The Leverites joined the Lancashire Alliance in 1890, generally finishing in the lower mid-table; in the 1890–91 season, the club's secretary, Walter Ashurst, undertook refereeing duties for a top of the table clash between Leigh Association and Hindley, but after disallowing two Hindley goals for offside, was attached by 400 of the visiting supporters, having to escape to a private house.

In 1894–95, the club rose to 5th place, and indeed was in the running for second place before a late run of defeats. This prompted the club to apply to join the Lancashire Combination from the 1895–96 season, and the club was accepted as a member, alongside (among others) the former Football League side Accrington. The club finished its first season in a respectable 10th out of 14 clubs, Accrington resigning during the season.

However, Matthew Fletcher had died in early 1896, and the spark went out of the club; the club was also not helped by having to change its ground in November 1896, the resulting lack of facilities dropping its paid crowds to 300. It pulled out of the Comnbination in February 1897 while lying 14th in the 16 team table, with 6 wins in 19 matches, and was reported as being defunct, but the club was promptly revived in the Central Lancashire League for the 1897–98 season. The club found success at this lower level, winning the Dr Parks Senior Cup in 1897–98 and 1898–99 by beating Black Lane Temperance and Blackrod in successive finals.

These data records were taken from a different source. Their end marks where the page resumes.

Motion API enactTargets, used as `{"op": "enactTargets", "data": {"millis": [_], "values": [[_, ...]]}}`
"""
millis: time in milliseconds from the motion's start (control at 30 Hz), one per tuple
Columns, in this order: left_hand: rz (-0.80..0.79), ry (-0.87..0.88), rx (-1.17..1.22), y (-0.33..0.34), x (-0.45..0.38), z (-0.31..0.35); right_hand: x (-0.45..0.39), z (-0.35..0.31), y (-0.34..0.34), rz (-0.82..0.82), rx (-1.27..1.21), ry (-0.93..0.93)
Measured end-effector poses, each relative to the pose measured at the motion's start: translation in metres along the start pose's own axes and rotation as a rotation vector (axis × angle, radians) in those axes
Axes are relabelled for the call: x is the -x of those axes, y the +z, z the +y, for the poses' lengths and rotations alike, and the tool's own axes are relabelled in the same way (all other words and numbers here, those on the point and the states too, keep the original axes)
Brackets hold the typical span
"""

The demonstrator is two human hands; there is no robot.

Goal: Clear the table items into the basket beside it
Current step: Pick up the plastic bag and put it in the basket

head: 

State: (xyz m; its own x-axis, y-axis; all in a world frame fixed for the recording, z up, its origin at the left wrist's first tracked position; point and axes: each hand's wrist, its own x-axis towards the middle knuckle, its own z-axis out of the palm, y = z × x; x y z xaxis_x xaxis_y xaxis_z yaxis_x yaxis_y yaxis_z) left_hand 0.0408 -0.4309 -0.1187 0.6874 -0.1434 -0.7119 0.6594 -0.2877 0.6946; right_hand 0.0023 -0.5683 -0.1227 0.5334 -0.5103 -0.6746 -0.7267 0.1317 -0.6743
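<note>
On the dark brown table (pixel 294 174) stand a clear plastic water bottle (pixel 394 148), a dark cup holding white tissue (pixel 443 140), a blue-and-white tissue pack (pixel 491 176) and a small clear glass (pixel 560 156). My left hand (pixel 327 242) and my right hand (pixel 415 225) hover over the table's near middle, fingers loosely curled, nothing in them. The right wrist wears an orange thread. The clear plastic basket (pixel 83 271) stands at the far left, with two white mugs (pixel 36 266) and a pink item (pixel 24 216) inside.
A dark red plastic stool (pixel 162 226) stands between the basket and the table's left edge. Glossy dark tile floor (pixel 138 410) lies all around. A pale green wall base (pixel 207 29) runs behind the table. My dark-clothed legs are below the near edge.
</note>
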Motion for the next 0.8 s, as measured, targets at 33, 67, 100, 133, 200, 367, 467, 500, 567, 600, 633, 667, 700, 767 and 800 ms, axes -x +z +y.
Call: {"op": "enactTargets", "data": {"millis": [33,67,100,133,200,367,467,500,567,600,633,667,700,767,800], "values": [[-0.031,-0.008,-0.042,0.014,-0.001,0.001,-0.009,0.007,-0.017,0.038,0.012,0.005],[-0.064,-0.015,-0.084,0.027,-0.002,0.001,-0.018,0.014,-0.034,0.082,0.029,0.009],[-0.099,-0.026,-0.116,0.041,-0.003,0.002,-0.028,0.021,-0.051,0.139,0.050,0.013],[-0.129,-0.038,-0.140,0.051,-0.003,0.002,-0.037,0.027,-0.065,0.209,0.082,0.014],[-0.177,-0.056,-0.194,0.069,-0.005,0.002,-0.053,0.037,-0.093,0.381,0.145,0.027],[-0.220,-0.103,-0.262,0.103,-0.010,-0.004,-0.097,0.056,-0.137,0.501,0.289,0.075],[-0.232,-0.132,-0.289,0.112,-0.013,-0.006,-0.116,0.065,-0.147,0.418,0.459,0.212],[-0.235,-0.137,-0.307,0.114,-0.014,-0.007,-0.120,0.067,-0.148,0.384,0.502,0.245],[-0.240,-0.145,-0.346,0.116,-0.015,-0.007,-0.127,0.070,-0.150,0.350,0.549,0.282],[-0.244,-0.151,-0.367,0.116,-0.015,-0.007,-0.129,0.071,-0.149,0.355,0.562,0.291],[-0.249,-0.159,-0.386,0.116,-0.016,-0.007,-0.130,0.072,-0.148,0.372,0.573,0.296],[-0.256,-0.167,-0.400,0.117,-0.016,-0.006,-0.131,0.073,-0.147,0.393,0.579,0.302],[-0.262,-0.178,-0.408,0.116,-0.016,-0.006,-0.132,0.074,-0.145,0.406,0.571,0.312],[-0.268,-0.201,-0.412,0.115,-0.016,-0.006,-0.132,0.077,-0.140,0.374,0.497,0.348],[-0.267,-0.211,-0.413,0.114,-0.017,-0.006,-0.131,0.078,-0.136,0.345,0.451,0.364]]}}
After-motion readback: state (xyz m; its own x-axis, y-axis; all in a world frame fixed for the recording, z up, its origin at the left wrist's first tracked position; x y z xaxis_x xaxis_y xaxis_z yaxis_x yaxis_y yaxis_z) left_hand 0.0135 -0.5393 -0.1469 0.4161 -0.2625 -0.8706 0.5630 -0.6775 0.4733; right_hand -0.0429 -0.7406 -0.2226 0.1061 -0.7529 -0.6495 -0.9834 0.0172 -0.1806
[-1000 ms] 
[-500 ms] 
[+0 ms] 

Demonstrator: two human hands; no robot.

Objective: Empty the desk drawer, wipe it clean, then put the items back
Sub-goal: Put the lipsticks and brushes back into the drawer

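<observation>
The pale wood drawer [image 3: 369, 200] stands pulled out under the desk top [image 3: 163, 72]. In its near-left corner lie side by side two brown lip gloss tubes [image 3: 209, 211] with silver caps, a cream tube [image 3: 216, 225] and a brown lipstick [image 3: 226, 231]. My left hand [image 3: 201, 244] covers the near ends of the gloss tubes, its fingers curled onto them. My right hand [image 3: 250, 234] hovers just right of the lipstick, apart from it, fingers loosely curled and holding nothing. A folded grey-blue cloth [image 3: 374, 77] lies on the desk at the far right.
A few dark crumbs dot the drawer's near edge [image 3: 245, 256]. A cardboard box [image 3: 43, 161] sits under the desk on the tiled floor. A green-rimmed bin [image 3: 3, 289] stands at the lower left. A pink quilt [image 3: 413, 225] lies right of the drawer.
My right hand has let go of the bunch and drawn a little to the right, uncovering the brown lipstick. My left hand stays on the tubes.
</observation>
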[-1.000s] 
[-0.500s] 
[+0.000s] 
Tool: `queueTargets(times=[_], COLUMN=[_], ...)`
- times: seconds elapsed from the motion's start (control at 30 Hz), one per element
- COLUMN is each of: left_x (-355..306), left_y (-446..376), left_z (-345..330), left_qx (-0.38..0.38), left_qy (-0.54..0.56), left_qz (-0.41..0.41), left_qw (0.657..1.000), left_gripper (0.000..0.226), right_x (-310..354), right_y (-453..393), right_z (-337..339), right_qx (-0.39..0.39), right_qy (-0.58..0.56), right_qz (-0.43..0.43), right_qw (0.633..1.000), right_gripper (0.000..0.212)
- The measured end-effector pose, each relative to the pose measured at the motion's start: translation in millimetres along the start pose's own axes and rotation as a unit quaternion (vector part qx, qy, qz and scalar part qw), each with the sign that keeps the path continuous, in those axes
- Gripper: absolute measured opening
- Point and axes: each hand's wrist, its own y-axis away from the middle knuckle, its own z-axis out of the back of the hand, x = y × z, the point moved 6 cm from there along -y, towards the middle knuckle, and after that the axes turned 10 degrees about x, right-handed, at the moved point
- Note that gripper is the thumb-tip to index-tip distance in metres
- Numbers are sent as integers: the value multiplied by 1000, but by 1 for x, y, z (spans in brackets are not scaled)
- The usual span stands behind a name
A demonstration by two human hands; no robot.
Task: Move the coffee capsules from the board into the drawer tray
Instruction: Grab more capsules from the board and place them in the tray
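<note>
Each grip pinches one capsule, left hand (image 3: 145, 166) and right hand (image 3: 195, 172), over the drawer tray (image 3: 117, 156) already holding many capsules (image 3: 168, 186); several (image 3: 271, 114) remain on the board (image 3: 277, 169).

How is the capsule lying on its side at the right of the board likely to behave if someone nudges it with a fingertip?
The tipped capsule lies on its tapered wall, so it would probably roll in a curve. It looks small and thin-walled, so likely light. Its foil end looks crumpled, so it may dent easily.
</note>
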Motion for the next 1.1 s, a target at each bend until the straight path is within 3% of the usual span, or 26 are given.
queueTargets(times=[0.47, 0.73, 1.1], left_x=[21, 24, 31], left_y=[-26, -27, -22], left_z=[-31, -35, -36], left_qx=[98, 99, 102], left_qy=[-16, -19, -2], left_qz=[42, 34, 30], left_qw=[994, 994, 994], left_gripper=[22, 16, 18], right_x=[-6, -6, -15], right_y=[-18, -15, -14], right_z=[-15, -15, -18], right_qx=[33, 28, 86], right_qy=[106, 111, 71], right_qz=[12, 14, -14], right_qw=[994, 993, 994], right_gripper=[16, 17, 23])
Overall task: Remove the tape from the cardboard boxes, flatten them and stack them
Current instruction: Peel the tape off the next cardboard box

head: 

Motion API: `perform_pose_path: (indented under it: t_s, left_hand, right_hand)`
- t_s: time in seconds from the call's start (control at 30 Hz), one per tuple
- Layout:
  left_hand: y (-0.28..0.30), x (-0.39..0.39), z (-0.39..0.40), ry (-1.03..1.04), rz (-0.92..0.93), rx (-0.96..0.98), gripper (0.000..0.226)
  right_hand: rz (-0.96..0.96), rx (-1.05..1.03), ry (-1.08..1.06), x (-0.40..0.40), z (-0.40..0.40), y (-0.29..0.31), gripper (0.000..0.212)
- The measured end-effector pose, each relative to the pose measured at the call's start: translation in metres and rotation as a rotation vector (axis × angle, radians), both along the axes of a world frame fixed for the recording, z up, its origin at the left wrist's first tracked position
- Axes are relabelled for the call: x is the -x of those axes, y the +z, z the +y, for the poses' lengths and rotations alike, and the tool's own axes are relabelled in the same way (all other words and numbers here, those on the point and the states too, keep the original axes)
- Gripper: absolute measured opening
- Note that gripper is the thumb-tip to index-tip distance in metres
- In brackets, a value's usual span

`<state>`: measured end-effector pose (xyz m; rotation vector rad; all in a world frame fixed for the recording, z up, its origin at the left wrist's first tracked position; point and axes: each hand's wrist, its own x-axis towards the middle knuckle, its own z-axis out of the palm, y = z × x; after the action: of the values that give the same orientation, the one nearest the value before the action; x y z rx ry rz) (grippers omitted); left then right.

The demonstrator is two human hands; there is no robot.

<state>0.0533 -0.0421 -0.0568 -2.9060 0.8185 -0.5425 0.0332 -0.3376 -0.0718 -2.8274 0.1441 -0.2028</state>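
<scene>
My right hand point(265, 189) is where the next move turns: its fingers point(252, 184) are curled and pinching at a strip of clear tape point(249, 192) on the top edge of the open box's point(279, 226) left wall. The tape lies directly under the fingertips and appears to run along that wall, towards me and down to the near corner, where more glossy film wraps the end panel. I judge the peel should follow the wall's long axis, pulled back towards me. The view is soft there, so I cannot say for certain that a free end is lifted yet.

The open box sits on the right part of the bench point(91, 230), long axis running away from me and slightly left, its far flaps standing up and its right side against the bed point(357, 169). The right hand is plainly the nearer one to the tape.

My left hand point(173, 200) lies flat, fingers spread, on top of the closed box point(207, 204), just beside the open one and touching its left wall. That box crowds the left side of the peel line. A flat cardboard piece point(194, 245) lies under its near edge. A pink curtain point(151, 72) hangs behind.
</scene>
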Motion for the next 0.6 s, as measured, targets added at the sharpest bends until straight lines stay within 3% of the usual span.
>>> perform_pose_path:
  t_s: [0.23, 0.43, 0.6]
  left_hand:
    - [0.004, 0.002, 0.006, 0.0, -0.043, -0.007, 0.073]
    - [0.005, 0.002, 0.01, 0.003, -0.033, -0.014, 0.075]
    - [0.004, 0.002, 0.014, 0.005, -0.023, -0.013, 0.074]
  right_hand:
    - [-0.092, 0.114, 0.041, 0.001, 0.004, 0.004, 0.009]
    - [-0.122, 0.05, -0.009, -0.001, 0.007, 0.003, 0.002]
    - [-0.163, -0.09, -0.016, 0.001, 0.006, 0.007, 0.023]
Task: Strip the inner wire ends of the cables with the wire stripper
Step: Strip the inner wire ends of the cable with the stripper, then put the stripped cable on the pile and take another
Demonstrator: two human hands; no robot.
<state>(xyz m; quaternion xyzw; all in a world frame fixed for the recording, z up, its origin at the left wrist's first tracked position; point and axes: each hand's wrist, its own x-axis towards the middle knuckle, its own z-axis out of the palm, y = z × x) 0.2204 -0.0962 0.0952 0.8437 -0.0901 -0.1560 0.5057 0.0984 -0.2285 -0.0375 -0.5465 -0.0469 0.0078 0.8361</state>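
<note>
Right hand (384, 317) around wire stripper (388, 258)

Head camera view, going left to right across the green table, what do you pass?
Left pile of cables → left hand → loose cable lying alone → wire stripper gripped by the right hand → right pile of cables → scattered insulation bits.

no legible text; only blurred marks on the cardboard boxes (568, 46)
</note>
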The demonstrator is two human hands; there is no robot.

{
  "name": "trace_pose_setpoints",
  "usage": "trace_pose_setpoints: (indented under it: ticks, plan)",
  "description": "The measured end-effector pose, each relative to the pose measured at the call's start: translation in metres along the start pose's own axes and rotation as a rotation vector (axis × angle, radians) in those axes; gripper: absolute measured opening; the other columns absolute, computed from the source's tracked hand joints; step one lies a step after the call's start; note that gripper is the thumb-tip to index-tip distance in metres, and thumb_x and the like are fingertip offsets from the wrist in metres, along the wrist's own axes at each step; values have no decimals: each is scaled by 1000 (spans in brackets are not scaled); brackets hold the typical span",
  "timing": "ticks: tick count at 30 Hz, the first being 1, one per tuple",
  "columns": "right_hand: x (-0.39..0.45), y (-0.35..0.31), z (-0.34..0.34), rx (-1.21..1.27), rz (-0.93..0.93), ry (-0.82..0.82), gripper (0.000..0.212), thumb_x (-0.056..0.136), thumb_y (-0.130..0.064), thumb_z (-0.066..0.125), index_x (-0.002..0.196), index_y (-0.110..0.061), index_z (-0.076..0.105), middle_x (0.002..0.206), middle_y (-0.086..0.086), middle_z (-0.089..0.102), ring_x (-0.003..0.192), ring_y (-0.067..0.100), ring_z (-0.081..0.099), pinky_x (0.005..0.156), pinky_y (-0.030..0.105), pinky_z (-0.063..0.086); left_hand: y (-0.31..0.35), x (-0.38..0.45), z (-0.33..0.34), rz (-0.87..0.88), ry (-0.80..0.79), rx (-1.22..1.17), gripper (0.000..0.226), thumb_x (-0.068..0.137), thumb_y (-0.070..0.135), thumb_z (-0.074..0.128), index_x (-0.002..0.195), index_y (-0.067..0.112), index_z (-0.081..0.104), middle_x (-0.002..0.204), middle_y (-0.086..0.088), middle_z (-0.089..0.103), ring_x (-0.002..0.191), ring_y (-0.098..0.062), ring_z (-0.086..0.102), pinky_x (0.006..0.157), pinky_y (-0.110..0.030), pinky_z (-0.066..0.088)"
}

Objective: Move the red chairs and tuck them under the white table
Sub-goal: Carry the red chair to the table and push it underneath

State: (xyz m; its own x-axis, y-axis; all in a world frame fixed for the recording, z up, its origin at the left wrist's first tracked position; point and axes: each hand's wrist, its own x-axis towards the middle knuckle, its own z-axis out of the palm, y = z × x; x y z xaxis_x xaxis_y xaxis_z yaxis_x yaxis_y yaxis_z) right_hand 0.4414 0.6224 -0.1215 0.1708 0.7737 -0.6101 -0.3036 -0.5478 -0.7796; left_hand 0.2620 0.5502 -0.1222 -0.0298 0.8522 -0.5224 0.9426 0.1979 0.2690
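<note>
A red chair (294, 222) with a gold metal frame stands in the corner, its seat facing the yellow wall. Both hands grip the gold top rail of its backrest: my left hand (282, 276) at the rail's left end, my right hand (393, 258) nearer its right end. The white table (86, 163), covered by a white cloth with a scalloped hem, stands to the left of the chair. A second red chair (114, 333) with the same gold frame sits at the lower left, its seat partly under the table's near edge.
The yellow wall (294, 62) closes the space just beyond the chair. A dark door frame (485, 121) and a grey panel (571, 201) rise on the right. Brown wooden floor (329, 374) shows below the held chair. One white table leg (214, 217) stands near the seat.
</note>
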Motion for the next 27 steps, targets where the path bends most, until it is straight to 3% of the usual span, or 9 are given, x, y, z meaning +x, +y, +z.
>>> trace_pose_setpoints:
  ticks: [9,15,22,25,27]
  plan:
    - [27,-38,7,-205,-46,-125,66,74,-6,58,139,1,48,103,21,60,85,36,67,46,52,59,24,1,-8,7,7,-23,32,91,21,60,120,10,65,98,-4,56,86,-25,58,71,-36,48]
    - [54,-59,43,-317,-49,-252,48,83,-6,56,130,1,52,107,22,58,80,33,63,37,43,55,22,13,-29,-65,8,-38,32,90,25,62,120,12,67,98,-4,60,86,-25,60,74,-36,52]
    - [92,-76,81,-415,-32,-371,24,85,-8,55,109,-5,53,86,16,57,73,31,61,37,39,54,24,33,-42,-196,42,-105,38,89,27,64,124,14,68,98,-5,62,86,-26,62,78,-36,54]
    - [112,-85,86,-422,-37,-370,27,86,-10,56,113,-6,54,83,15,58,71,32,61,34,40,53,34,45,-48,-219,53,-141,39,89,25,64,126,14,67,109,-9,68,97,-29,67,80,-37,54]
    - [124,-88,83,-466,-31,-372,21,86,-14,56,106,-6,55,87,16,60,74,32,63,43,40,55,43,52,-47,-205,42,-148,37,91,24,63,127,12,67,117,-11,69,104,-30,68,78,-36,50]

The Central Lancashire League however disbanded after the 1900–01 season, after only four clubs (Little Lever, Heywood United, Black Lane, and Bolton St Luke's) attended the annual general meeting, to find merger talks with a Bolton league had failed. The club appears to have disbanded, with replacement clubs Little Lever Rovers and Little Lever St Matthews taking over the association berth in the town.

==Colours==

The club's colours were blue and white.

==Ground==

The club originally played at the cricket ground behind the Queen Anne Hotel, near Bradley Fold railway station, but in August 1894 moved to a "splendid" and "much superior" field at Lord Street. However the club was only able to use it for a couple of seasons, being forced to go back to the old ground in November 1896, despite its non-use for two years.

==Notable players==

One Leverite went on to play for the England national football team; inside-right Dan Cunliffe, for whom Little Lever was his first club, playing for the Leverites in the 1892–93 season. In 1900 he became the first Portsmouth F.C. player to gain England honours.

Bethell Robinson played for the club in the 1890–91 season.